Ансельмо Эспирикуэта был терпелив с этой неблагодарной женщиной, смиренно сносил присутствие рядом с ней демоненка, не обращал внимания на рассеянность, но не прощал ей этого постоянства. Подумать только, ему не досталось ни единого взгляда ее больших глаз, все взгляды – случайному мужчине. Дьявол есть дьявол, но мужчина – это другое, мужчина может быть только один, и если ей нужен мужчина, то его, Ансельмо, было бы вполне достаточно, как достаточно было внимания, которое он проявлял к ней в течение слишком долгого времени: поджидал ее на дороге в деревню, откуда она возвращалась после выходного дня. Крался в потемках за ней по пятам, когда хозяева разрешали ей отлучиться в Вильясеку поплясать под тамбору[10]. Он тоже покупал билет, чтобы присматривать за ней издалека, пока она поджидала, чтобы кто-нибудь пригласил ее на танец. На танец ее приглашали все реже и реже и ни разу не пригласил тот, к кому она мечтала прильнуть своим телом в такт музыке, как бы ни старалась она передать ему взглядом любовное послание.
Его годы проходили, да и ее тоже, причем стремительно. Если он не поторопится, она ему просто станет ни к чему. Он хотел землю и хотел женщину, чтобы наводнить ее детьми. Он устал ждать, когда ему дадут землю и когда женщина посмотрит на него как на мужчину, а не как на тень, с которой изредка пересекается.
В тот вечер он наконец решился впервые пригласить ее на танец, хотя не знал, как танцуют чотис, который она так любила. Услышав его голос, она с усилием отвела взгляд и увидела его перед собой, но в глаза ему так и не посмотрела, не заметила нотки мольбы в его голосе и не обратила внимания на унижение, которому подвергла его, поспешно ответив, что нет, танцевать она не хочет, и снова бросила быстрый взгляд на цель, которая ее неустанно притягивала. Это быстрое равнодушное движение глаз заставило его почувствовать себя ничтожеством. Оно напомнило ему, что он ничто: ни земли, ни жены, ни возможностей добиться того и другого честным путем.
Кое-кто из его приятелей батраков, наиболее смирные и послушные, обремененные кучей детишек, уже получили участок в собственность: после многолетней обработки хороших, плодородных земель хозяева уступали, но не эти участки, а другие, в Уалауисесе, где меньше воды, а почва похуже. Теперь у них была своя земля, они довольствовались тем, что им досталось.
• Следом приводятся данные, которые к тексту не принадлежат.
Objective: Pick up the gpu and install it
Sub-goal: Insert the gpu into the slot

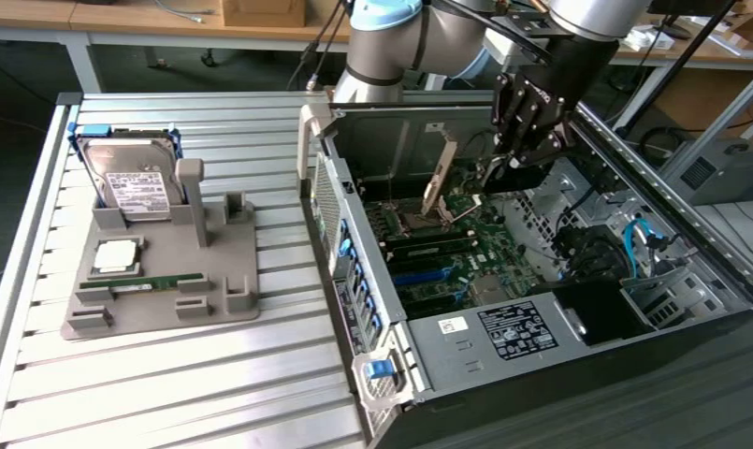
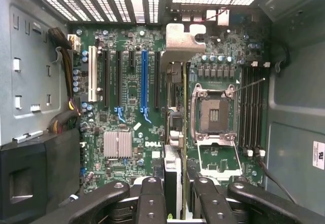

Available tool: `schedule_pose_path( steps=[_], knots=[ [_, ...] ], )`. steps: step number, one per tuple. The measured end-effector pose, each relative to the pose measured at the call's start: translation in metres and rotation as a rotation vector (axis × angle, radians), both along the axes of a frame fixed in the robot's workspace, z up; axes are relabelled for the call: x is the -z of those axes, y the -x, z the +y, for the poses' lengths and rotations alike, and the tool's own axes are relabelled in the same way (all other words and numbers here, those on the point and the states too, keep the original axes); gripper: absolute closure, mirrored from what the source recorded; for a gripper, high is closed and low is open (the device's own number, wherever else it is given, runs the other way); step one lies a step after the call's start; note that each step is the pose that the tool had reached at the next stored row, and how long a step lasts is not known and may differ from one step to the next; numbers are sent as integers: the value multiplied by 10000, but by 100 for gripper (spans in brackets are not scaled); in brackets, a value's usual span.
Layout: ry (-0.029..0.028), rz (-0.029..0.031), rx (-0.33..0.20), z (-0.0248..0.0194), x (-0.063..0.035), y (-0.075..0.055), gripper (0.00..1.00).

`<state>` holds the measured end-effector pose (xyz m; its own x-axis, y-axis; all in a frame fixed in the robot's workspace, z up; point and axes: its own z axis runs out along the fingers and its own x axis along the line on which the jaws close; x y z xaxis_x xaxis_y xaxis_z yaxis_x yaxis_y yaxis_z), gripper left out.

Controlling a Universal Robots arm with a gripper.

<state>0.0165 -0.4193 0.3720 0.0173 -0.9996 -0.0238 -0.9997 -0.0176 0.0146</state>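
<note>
Currently the gpu (image 2: 175, 112), a thin flat dark green circuit card with a pale metal end bracket, is pinched between the fingers of the black hand (image 2: 176, 203), one finger on each face. The card is held on edge with its bracket end farthest from the hand, presumably so that the contact edge points down at the board.

In the exterior view the gpu (image 1: 440, 178) hangs from the hand (image 1: 499, 176) inside the open grey metal computer case (image 1: 339, 215) and appears raised off the board. Judged not yet seated.

Below the hand lies the green motherboard (image 2: 127, 102). The long blue expansion slot (image 2: 143, 82) lies to one side of the card's line, and the square silver processor socket (image 2: 213, 115) to the other. Seen from the wrist, the card's edge lines up with neither.

The wrist view gives the grip itself and how the card's edge runs against the slots. The exterior view gives the height above the board and the area outside the case. Well apart from the hand, on the slatted metal desk (image 1: 201, 374), a grey plastic holder (image 1: 145, 316) carries an upright silver hard drive with a white label (image 1: 133, 182) and a narrow green RAM stick (image 1: 152, 281).
</note>
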Motion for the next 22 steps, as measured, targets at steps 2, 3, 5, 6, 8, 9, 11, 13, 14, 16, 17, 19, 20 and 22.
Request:
schedule_pose_path(
  steps=[2, 3, 5, 6, 8, 9, 11, 13, 14, 16, 17, 19, 20, 22],
  knots=[
    [1, 0, 0, -2, 1, 13, 73],
    [0, 0, 0, -2, 2, 19, 73],
    [1, 0, 0, -4, 3, 30, 73],
    [0, 0, 1, -5, 4, 36, 73],
    [-2, -1, 0, -7, 5, 45, 73],
    [-2, -1, 0, -8, 5, 50, 73],
    [-1, 0, 0, -11, 5, 60, 73],
    [0, 0, 0, -13, 5, 67, 73],
    [0, 0, 0, -15, 6, 71, 73],
    [0, 0, 1, -17, 7, 77, 73],
    [-1, 0, 0, -18, 7, 81, 73],
    [0, -1, 1, -20, 8, 93, 73],
    [0, 0, 0, -21, 9, 97, 73],
    [0, 0, 0, -22, 10, 107, 73]
  ],
)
Но Ансельмо Эспирикуэта на подачки не согласен. До поры до времени он молчал, но шли годы, и он больше не мог ждать своей земли, которую медленно, но неуклонно поджимали апельсиновые деревья. Эту вечную войну со временем он, похоже, проигрывает. Ансельмо знал, сколько стоит земля, которую он ежедневно обрабатывает. Но это была его земля, он на ней трудился, он ее заслужил. Как заслужил женщину, которую желал так сильно и так долго, слишком долго.
В тот вечер его терпение касательно этой женщины лопнуло, и, что уже вошло у него в привычку, он увязался за Лупитой по темной дороге в сторону Амистад.